Mr James Okoe Quartey, another witness, told the Commission that police arrested him alongside a number of people in a pandemonium at the Akoto Lante and Mudor communities in Accra in 1958, when he was doing his normal work as meter reader on a week-end at homes he could not have access to read their meters during the weekdays.

He said the policemen who wielded truncheons and baskets did not accept his explanation that he was not part of the melee, but one of them rather snatched his identity card and threw it away.

Witness said when he tried to pick it, the policeman hit his waist hard with a truncheon, and said he had since had permanent pains in his waist, walking with a walking stick.

He said when he tried to get up, the policeman held him by the collar and marched him on to a standby vehicle already full of people arrested.

He said they were taken to the Central Police Station at Tudu, where both the men and women were put together in a single cell, and that they were only separated when an Inspector of police had intervened.

He said they were detained till evening, charged with "unlawful assembly", put before court and placed in custody for two more weeks, after which they were brought again before court and discharged.

Mr Quartey said he bore the expenses of his medical treatment, but he still walks with difficulty, but the police had not given any compensation for the brutalities they meted out to him.

When Mr Frederick Emmanuel Amoako Ofori, a former Accountant with the Ghana Publishing Corporation (GPC), took the witness seat, he complained of his interdiction, which was later changed to retirement in 1992.

He said he had then served the GPC for 27 years with a clean record, and by January 1990, he was the Acting Chief Internal Auditor, but his name was mentioned along with the Managing Director, the Solicitor and the Financial Secretary to report to the National Investigations Committee (NIC).

Mr Ofori said the NIC Commissioner Lamptey said he was surprised as to why his name was included in the list.

Witness said the then Information Secretary Mr Kofi Totobi Kwakyi did not delete his name, until 1992 when he (Mr Ofori) was rather retired, with the explanation that the GPC was being restructured.

Witness said although his salary difference for the period of interdiction was paid, his pension was small, and added that the pension would have been better if he had been allowed to serve the remaining five years left for him to retire.

He prayed the Commission to recommend for him to have the salary for the five years and other emoluments and entitlements.

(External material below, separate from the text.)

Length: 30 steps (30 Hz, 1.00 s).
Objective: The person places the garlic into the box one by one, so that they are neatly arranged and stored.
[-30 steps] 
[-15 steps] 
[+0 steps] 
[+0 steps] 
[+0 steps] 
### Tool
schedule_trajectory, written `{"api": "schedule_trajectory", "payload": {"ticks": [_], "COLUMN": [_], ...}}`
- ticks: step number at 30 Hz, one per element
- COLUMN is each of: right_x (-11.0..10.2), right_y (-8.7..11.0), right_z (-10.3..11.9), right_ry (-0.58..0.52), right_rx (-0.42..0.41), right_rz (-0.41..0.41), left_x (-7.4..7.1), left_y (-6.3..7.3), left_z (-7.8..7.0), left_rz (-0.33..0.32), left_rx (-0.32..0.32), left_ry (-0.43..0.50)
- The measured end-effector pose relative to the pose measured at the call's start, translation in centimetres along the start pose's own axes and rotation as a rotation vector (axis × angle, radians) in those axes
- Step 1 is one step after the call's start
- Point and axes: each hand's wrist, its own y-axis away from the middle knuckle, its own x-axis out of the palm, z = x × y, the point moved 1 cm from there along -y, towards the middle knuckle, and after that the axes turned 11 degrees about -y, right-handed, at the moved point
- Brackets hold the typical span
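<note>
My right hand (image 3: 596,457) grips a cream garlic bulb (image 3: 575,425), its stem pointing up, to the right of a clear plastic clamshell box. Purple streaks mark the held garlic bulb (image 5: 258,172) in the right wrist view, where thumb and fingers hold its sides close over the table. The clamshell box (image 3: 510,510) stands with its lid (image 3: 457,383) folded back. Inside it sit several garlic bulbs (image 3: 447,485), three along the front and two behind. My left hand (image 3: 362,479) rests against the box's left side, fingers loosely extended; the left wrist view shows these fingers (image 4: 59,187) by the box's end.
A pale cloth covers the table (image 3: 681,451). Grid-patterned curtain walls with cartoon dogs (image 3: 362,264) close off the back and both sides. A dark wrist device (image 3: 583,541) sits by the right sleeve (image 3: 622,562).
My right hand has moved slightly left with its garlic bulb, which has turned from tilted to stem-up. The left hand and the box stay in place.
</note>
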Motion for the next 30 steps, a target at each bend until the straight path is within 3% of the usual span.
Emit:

Mr Herman Kwabena Agyapong, former Chairman of the local workers union of the Ghana Broadcasting Corporation (GBC) also prayed the Commission for compensation against his dismissal along with six other executives of the Union, and 31 other employees from the Corporation in November 1988.

He said the dismissal was on an allegation of organising a demonstration in the Broadcasting yard.

Mr Agyapong said he was not around when the said demonstration took place, and questioned how he could have been part of it.

He said the Collective Bargaining Agreement was not followed, but those alleged to be involved were rather dismissed rather than the Corporation setting up an investigative panel to look into the case.

Mr Agyapong said he made a number of petitions, some of which where sent to the Castle

He said after he had exposed the case at an international conference abroad, international pressure mounted on the Castle recommended their reinstatement, but witness said Mr George Aryee, then Director General of the GBC did not take them back.

Mr Agyapong said their dismissal was rather changed to termination of appointment, verbally rather than being officially informed with letters.

He said part of their benefits, were paid to them. He said "recommended salary, allowance, and other benefits for the period of the said dismissal" were not honoured.

Mr Agyapong said the case went to court, which declared the dismissal null and void, but GBC was yet to act.

The Commission requested Mr Agyapong who said the termination of their appointment was verbal to furnish it with copies of the dismissal letters and the court ruling.

Two other witnesses who complained of dismissals were Mr Edward Obiri Akuamoah-Boateng, of the then Post and Telecommunication, and ex- L/Cpl Alexander Adusei, formerly of the Recce Regiment.